• What to do:
Scan the entries line by line and return those with "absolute".

• Working data:
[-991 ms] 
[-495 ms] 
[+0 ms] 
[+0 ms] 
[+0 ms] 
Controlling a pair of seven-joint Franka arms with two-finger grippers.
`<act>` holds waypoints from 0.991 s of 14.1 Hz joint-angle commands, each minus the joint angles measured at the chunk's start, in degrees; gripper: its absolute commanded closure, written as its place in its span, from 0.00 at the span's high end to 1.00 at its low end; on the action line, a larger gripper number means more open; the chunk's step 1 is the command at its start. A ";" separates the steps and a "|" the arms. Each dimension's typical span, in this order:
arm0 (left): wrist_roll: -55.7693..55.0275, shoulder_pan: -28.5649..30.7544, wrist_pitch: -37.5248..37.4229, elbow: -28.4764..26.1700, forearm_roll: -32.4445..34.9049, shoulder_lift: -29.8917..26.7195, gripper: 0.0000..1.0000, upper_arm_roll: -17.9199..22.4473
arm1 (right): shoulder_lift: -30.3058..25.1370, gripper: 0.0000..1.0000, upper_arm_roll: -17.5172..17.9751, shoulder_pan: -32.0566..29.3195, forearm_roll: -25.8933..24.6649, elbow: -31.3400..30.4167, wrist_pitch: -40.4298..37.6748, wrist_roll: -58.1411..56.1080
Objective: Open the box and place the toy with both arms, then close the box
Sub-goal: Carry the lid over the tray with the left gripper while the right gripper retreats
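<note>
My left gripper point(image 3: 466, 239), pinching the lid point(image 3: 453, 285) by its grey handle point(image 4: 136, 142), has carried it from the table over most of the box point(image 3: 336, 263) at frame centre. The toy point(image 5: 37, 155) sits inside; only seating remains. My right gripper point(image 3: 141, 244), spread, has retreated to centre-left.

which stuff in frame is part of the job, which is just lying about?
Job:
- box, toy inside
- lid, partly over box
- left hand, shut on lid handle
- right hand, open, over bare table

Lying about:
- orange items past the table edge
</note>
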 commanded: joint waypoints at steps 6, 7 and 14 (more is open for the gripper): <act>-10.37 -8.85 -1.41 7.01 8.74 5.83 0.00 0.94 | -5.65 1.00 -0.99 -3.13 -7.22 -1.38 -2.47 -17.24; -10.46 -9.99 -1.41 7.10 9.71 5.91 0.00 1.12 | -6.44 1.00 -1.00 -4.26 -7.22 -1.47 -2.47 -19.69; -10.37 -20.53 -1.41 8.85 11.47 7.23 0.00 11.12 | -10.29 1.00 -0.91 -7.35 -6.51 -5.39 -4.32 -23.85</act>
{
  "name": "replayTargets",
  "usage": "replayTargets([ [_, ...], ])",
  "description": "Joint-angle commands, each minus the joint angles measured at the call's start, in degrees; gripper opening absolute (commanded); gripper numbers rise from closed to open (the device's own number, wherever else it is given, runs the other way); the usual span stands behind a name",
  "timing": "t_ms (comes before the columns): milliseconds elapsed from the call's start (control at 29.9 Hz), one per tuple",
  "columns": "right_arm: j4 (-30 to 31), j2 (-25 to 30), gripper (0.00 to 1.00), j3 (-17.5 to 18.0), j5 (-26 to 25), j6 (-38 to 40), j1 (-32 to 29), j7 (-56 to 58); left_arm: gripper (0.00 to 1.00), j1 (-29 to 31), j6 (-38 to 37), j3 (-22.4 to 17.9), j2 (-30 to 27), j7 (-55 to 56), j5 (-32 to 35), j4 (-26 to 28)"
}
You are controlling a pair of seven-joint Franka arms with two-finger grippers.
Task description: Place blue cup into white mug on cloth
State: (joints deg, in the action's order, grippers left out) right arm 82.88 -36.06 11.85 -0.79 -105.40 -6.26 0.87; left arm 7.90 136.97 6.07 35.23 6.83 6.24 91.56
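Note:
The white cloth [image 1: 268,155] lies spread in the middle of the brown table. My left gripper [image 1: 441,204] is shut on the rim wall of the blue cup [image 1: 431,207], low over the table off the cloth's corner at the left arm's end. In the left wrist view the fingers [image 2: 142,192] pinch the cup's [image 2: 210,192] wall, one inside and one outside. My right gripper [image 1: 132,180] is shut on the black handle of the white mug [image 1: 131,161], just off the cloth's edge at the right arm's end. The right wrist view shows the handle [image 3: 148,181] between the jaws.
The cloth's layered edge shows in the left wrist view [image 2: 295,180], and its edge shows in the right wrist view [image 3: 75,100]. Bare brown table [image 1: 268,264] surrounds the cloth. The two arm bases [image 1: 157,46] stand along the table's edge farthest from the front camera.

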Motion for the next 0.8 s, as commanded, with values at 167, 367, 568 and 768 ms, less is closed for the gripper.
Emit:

• Result for this task:
`<act>` holds waypoints from 0.991 s of 14.1 Hz joint-angle commands, each minus the joint angles measured at the chunk's start, in degrees; gripper: its absolute commanded closure, written as its place in its span, from 0.00 at the span's high end to 1.00 at its low end; on the action line, a larger gripper number means more open; the chunk's step 1 is the command at its start. A ";" separates the steps and a "|" the arms. Each dimension's typical span, in this order:
  "description": "Joint-angle commands, each minus the joint angles measured at the call's start, in degrees; gripper opening absolute (commanded); gripper numbers rise from closed to open (the device's own number, wherever else it is given, runs the other way); the usual span stands behind a name",

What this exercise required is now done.